• _Try it_: Output consists of the line that contains "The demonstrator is" plus every later line of the material below, each one duplicated exactly.
Content starts
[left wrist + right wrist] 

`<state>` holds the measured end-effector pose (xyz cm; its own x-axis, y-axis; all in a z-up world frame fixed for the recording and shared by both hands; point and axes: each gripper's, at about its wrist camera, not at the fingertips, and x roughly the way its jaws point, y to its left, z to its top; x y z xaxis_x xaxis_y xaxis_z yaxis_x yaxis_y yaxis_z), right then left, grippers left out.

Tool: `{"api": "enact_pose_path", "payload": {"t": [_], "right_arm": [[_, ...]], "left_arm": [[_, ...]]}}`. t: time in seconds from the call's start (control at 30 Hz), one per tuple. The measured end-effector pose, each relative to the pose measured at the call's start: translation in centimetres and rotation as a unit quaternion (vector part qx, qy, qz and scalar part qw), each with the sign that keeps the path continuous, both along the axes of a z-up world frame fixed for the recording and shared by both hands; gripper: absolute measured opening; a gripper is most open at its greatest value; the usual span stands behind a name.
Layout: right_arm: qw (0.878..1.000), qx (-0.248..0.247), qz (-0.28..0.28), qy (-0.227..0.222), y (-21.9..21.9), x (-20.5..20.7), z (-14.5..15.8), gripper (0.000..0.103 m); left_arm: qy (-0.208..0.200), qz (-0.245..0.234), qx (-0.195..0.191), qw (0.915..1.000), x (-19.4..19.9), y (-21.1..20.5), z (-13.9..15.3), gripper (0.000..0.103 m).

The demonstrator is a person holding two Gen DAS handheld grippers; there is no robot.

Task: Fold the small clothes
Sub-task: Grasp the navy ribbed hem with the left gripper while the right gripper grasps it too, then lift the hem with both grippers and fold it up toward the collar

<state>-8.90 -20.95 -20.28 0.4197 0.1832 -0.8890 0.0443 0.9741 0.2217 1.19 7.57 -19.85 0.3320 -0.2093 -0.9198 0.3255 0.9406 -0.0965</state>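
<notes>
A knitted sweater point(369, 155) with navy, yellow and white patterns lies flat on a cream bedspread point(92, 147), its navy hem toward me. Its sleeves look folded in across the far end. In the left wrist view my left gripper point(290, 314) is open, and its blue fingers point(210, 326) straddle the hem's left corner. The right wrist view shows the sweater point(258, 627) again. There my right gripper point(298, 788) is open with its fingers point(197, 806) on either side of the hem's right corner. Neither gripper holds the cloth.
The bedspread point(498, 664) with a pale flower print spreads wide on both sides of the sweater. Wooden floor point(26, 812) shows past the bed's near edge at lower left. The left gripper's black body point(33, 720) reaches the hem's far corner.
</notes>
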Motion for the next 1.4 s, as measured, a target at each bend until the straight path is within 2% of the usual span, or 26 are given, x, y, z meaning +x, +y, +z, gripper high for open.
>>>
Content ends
• _Answer below_:
The demonstrator is a person holding two Gen DAS handheld grippers; there is no robot.

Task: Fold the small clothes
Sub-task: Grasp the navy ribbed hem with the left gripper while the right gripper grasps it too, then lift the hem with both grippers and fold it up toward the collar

<state>-8.90 -20.95 -20.28 0.4197 0.1832 -0.8890 0.0443 0.9741 0.2217 1.19 7.57 -19.85 0.3320 -0.2093 -0.9198 0.3255 0.9406 -0.0965</state>
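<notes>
A knitted sweater point(369, 155) with navy, yellow and white patterns lies flat on a cream bedspread point(92, 147), its navy hem toward me. Its sleeves look folded in across the far end. In the left wrist view my left gripper point(290, 314) is open, and its blue fingers point(210, 326) straddle the hem's left corner. The right wrist view shows the sweater point(258, 627) again. There my right gripper point(298, 788) is open with its fingers point(197, 806) on either side of the hem's right corner. Neither gripper holds the cloth.
The bedspread point(498, 664) with a pale flower print spreads wide on both sides of the sweater. Wooden floor point(26, 812) shows past the bed's near edge at lower left. The left gripper's black body point(33, 720) reaches the hem's far corner.
</notes>
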Motion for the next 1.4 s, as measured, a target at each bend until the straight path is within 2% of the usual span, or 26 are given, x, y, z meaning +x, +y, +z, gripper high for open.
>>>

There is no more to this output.